随着“双碳”目标的推进和新型电力系统的构建，电力系统的复杂度和不确定性剧增，配电网面临高比例的分布式能源和不对称负载带来的电压越限和三相不平衡等挑战。为应对这些问题，提出基于鲁棒随机优化（RSO）的低压配电网最优潮流（OPF）本地控制策略。策略采用1-范数的Wasserstein距离不确定集描述分布式能源（DER）出力不确定性，构建三相四线制低压配电网鲁棒随机优化模型，旨在最小化控制成本、网络损耗，并考虑最坏情况下的预期调整。通过卷积神经网络（CNN）训练，获得分布式能源的本地控制策略，无需通信基础设施。仿真结果显示，所提控制策略的有效性和经济性。

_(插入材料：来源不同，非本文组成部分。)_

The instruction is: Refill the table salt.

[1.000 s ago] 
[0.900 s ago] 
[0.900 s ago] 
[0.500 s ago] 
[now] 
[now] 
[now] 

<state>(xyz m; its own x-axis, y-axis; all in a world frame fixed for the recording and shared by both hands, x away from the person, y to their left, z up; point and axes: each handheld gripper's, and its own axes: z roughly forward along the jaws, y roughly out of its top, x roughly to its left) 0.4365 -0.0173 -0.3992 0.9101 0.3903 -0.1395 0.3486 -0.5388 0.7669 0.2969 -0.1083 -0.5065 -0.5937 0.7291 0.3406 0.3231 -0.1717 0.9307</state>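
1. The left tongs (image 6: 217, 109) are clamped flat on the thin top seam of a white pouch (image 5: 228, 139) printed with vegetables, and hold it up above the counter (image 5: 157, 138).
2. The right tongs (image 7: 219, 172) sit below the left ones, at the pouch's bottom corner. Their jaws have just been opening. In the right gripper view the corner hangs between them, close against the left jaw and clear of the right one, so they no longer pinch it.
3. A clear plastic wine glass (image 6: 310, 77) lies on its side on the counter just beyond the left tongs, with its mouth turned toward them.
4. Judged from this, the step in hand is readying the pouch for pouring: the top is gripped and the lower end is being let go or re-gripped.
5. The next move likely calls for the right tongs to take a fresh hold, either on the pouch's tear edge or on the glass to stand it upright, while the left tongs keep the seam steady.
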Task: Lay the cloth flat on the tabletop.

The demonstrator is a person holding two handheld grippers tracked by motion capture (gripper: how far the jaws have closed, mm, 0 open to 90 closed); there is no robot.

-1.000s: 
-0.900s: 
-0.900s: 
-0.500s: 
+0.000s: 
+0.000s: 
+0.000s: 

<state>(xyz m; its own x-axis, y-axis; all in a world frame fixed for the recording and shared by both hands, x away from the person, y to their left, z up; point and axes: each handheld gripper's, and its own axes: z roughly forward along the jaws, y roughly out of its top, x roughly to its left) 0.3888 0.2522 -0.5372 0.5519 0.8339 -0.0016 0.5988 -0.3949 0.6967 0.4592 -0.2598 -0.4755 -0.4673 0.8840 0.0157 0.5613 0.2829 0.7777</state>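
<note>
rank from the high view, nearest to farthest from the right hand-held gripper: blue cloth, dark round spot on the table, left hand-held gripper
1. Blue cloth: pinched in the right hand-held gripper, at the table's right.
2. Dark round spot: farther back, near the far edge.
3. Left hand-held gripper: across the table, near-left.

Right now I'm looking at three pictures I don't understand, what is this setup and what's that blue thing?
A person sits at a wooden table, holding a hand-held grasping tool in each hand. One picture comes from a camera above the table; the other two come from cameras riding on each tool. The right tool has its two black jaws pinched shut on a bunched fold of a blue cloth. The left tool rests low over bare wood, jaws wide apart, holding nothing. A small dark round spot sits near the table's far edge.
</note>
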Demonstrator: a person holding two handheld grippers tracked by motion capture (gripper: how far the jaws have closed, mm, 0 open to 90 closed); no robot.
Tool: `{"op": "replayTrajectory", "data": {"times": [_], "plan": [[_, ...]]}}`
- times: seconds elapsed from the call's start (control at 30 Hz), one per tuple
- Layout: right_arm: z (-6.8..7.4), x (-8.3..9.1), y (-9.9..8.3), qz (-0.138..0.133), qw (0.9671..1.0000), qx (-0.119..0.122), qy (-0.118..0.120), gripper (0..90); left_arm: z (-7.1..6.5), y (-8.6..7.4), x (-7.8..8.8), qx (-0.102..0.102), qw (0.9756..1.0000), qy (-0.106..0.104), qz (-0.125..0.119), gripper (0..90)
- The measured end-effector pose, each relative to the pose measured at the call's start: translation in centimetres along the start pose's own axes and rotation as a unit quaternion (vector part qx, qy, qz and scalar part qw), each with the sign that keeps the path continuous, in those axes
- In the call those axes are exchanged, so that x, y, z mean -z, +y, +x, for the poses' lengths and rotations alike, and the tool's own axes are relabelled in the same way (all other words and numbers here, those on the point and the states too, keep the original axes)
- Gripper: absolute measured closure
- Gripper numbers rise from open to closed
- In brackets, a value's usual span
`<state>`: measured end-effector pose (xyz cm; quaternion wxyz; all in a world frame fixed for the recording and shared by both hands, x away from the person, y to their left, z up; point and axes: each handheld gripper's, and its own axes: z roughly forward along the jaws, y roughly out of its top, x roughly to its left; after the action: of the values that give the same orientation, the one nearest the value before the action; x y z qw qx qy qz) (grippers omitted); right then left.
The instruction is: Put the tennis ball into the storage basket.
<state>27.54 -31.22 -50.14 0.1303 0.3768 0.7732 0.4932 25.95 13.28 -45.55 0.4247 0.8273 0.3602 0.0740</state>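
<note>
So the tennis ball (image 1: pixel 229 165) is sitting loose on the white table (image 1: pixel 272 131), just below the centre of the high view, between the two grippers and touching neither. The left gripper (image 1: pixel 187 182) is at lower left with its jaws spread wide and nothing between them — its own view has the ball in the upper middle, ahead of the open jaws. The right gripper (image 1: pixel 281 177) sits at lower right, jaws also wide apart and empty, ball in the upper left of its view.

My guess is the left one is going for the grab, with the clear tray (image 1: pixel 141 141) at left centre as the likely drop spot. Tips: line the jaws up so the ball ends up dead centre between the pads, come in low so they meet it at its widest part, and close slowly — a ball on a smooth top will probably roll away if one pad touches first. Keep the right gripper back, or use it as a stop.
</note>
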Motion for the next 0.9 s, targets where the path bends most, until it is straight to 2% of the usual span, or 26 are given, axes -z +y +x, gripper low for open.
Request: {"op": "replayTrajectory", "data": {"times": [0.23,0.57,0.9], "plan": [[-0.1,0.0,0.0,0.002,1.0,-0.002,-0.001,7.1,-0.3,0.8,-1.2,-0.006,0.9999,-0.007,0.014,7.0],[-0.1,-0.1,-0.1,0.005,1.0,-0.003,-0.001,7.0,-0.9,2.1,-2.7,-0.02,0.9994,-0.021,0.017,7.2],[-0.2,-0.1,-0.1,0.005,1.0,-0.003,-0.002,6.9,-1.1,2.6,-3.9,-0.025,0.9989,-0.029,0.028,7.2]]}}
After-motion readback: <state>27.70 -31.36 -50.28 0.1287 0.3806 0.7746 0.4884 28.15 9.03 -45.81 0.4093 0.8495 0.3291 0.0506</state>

With the promotion of the "dual carbon" goal and the construction of new power systems, the complexity and uncertainty of power systems have increased dramatically, and the distribution network is faced with the challenges of high proportion of distributed energy and asymmetric loads, such as voltage overstep and three-phase imbalance. To cope with these problems, put forward based on robust stochastic optimization (RSO) of low voltage distribution network optimal power flow (OPF) local control strategy. The strategy uses a 1-norm Wasserstein distance uncertainty set to describe distributed energy resource (DER) output uncertainty, the construction of a three-phase four-wire low-voltage distribution network robust stochastic optimization model, designed to minimize control costs network losses and take into account the worst-case expected adjustments. Convolutional neural networks (CNN) training to obtain local control strategies for distributed energy without communication infrastructure. The simulation results show that the proposed control strategy is effective and economical.